Exercise goal: Begin at the line that has "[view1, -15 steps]", stop after the line that has "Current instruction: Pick", and print exactly those lines from the records below, without any pictures.

Records for this task:
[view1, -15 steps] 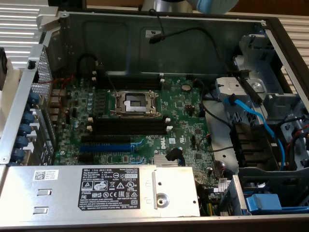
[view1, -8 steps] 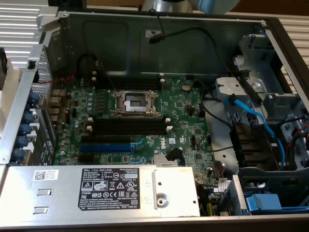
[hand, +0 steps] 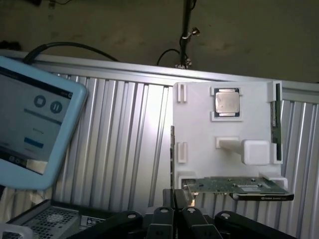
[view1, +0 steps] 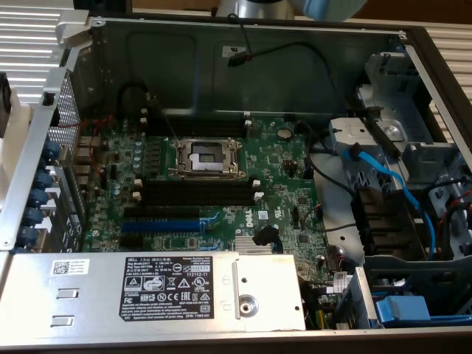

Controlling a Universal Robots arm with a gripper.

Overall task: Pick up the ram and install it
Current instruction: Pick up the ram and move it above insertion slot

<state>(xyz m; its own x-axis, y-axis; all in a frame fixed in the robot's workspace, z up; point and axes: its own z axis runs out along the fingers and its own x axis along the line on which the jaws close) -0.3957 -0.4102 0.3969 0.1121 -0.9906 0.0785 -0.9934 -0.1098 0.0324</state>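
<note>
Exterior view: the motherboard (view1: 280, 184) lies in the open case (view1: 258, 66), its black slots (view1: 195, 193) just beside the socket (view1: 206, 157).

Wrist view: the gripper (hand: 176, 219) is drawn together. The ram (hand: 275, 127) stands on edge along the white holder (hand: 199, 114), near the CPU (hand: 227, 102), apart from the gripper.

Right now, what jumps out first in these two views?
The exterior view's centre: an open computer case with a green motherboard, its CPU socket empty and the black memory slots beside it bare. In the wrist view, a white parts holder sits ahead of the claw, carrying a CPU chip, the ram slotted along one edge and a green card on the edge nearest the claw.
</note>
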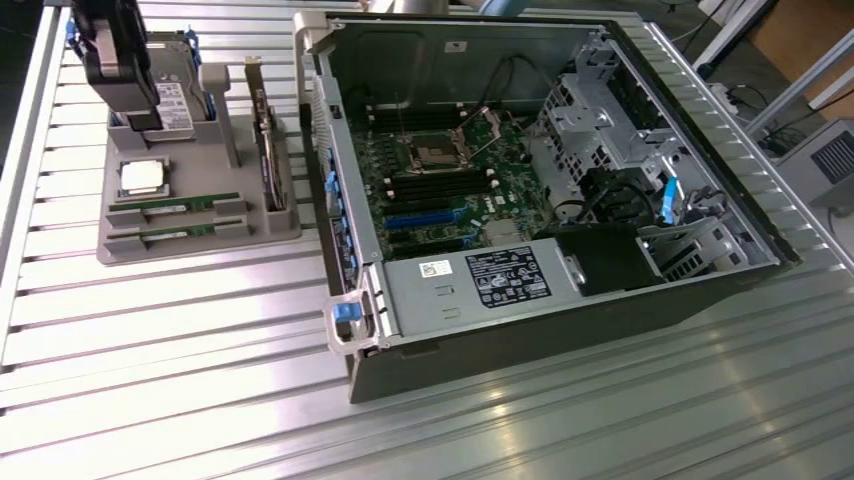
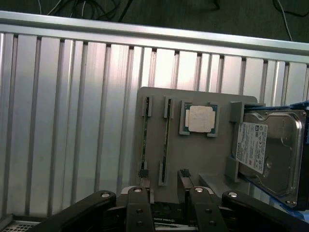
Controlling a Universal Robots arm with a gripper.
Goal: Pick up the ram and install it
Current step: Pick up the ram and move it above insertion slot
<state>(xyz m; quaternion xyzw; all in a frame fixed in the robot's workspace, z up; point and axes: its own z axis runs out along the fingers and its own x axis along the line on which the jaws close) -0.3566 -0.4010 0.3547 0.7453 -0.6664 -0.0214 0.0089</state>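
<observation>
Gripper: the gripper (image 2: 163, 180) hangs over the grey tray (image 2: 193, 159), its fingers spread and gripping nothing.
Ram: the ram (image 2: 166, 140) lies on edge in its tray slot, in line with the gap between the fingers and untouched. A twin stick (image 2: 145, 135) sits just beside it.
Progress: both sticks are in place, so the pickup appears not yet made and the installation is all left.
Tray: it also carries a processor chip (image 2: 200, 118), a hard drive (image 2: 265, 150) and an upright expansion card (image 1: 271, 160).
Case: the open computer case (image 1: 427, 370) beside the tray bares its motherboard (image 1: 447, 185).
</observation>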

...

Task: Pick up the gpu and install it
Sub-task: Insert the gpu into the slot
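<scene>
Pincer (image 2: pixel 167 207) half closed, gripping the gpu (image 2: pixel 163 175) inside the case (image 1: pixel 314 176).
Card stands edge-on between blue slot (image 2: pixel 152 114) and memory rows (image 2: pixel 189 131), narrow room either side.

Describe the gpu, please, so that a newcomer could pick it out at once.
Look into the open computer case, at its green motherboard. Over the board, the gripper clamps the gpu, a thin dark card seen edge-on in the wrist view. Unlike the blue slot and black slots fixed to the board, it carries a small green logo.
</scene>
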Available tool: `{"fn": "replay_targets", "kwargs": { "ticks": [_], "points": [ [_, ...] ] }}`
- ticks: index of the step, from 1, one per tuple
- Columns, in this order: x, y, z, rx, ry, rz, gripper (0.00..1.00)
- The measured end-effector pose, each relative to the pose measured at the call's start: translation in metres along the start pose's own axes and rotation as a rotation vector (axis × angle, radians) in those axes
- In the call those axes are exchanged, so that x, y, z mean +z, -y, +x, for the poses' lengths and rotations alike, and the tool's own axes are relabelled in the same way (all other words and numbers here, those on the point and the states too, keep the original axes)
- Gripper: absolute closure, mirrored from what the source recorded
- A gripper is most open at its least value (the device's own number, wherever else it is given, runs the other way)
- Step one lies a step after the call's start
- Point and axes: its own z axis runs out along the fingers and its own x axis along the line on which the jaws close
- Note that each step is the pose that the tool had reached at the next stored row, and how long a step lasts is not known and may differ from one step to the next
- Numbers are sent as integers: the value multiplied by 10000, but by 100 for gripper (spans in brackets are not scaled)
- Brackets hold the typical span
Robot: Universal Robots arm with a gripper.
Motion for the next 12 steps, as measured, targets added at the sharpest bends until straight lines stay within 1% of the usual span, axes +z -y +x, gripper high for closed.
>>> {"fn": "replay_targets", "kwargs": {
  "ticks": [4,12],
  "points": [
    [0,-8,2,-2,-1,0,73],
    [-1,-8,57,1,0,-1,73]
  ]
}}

Exercise answer:
[view1, -15 steps] 
[view1, -8 steps] 
[hand, +0 steps] 
[view1, +0 steps] 

Controlling a Universal Robots arm with a gripper.

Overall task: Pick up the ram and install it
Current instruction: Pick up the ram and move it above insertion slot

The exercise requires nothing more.